In many ways, the same happens with The Players vs. Ángeles Caídos, but Fischerman has his actors criticize the man behind the camera for erasing the fissures and mending the fractures, building a basically coherent story out of the disjointed improvisation unleashed by the performers; as Oubiña would argue, there is a tension between the freedom sought by the actors and the control imposed by the director. When the film closes, the words “Make up your Games” flash gigantically on the screen, a Cortazaresque exhortation in favor of creativity and imagination. But this amounts to a command, and its appearance rings wholly ironic coming after a lengthy monologue by one of the fallen angels, who chastises the director for not providing anything like the freedom he promised.

This tension expands into metaphysical drama. Like in Hugo Santiago’s Invasión, the characters here are trapped inside their fiction. Although they are able to move childishly about the screen, without a care for causality or psychology, interacting for the pure pleasure of interaction, they cannot escape the confines of the film set. Life occurs inside tiny boundaries; the Players cannot move away and the fallen angels yearn to move in. And as the latter sulk in the darkened suburbs of the sound-stage, it would seem as if the lighted perimeter where the Players sing and dance is the only space where characters can be said to exist, while the fallen angels, banished to the outskirts of the spotlight, barely feature as protagonists.

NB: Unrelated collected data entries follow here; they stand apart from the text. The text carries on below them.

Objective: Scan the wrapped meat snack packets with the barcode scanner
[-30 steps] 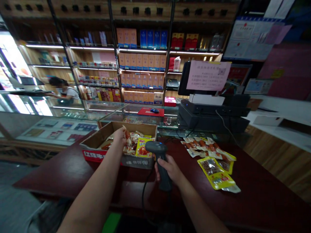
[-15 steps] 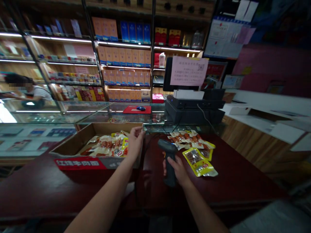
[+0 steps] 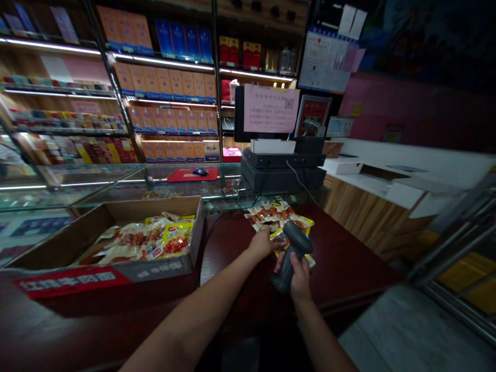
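Note:
My right hand (image 3: 299, 276) is wrapped round the grip of a dark grey barcode scanner (image 3: 289, 261), its head pointing up and away from me. Left of the scanner head, my left hand (image 3: 263, 243) has its fingers closed at the edge of a yellow snack packet (image 3: 279, 237), which the scanner partly covers. Just behind lie several clear vacuum packs of brown snacks (image 3: 267, 211) on the dark red table. An open cardboard box (image 3: 155, 269) stands to the left, with more vacuum packs (image 3: 134, 237) and a yellow packet (image 3: 177, 238) inside.
A glass counter behind the table holds a red mat (image 3: 178, 174) with a computer mouse (image 3: 200, 171). A till with a monitor (image 3: 239, 116) and dark base (image 3: 282, 178) stands at the back. Shelves of boxed goods rise behind; a wood-sided counter (image 3: 356, 212) is on the right.
My left hand has moved from the box's right edge to the yellow packet on the right. The scanner has shifted towards that packet and tilted. The view has turned right.

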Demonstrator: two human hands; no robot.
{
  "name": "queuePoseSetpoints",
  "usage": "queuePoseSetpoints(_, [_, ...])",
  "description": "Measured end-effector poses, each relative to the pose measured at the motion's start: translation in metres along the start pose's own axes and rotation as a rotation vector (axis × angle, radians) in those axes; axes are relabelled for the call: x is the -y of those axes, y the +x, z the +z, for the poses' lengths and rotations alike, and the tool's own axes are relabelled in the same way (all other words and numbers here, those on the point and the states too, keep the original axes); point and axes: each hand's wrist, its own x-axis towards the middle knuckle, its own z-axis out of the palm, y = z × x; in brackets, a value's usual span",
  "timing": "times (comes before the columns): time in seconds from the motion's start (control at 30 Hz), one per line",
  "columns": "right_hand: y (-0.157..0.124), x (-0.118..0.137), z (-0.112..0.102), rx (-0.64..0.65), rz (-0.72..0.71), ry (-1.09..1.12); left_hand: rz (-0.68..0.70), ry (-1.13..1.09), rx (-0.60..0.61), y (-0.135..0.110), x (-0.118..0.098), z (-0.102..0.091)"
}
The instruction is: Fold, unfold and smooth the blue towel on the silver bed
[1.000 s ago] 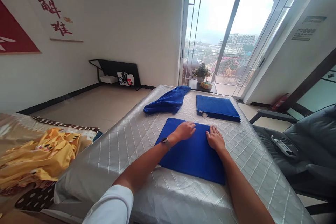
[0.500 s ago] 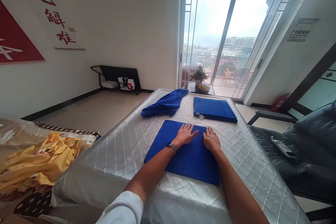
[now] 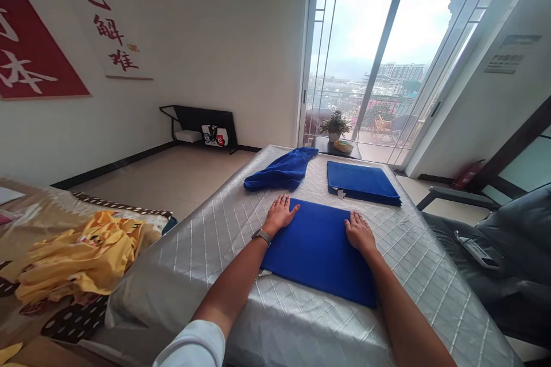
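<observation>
A blue folded towel (image 3: 321, 252) lies flat in front of me on a silver quilted cover (image 3: 215, 252). My left hand (image 3: 279, 215) rests on its far left corner, fingers stretched out, a watch on the wrist. At the towel's right edge lies my right hand (image 3: 360, 232), also flat with straight fingers. A small white tag (image 3: 265, 273) sticks out at the near left corner. Beyond it are a neat stack of folded blue towels (image 3: 361, 180) on the right and a crumpled blue towel (image 3: 282, 169) on the left.
A bed with yellow clothing (image 3: 86, 258) stands on the left. To the right is a dark armchair (image 3: 456, 235) with a remote-like device (image 3: 477, 251) on it. Past the far end, a small table with a potted plant (image 3: 336, 125) stands before a sliding glass door (image 3: 387, 57).
My left hand has slid left across the towel from its middle to the far left corner. The right hand stays at the right edge. The view has turned slightly left.
</observation>
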Motion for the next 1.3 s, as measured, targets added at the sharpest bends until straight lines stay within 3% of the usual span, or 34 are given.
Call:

The Players vs. Ángeles Caídos turns into itself like a Moebius strip, every single narrative and conceptual path leads back to the tumultuous center, a bellicose heart where the binary conflicts that drive the film intersect: director vs. actor, players vs. fallen angels, experimentation vs. convention, and so on. Not only is this film about its making, but it also questions its making and its right to exist. The actors often behave irrationally or playfully, in the hopes of breaking through the celluloid and escaping the linearity of the story by introducing tangents that lead nowhere: three actors exchange roles as victim and victimizer in a silly scene out of the Marx Brothers, one actor is painted as a clown for no apparent reason, and another wakes up as it were the proverbial morning, yawning at the start of the film and stretching on the floor for so long, that his habit attains a sort of epic weight, as if it were all humanity waking up to greet the light of the projector.

But even with so much liberty and looseness, the characters are trapped, since their dynamic movements can only happen on a prescribed arena. Even the film itself is trapped: forced to select, place, and arrange its separate pieces into a whole, the film cannot be truly free, since then it would be incomprehensible. Whatever its experimentation, every shot here almost invariably leads to the next, and even when this rule is transgressed, directorial control is only further established, as with the perfectly choreographed jump-cuts, timed for comic effect, and the post-synched singing, edited with precision so that a man sounds like a woman and vice-versa.

Neither the characters nor the film finds the freedom they wanted, but their efforts towards this ideal are captured by the camera. Although it cannot run away from its need to be coherent, the film contains within itself its own attempts at disobedience, so that, regardless of their ultimate success, these attempts are already successful in that they comprise the film. If nothing else, The Players vs. Ángeles Caídos chronicles the path of its disobedience, and this path is a triumph, even if there is no destination, because it is a new path and the film is both its storefront and critic, providing within itself a whole discussion on the nature of rebellion.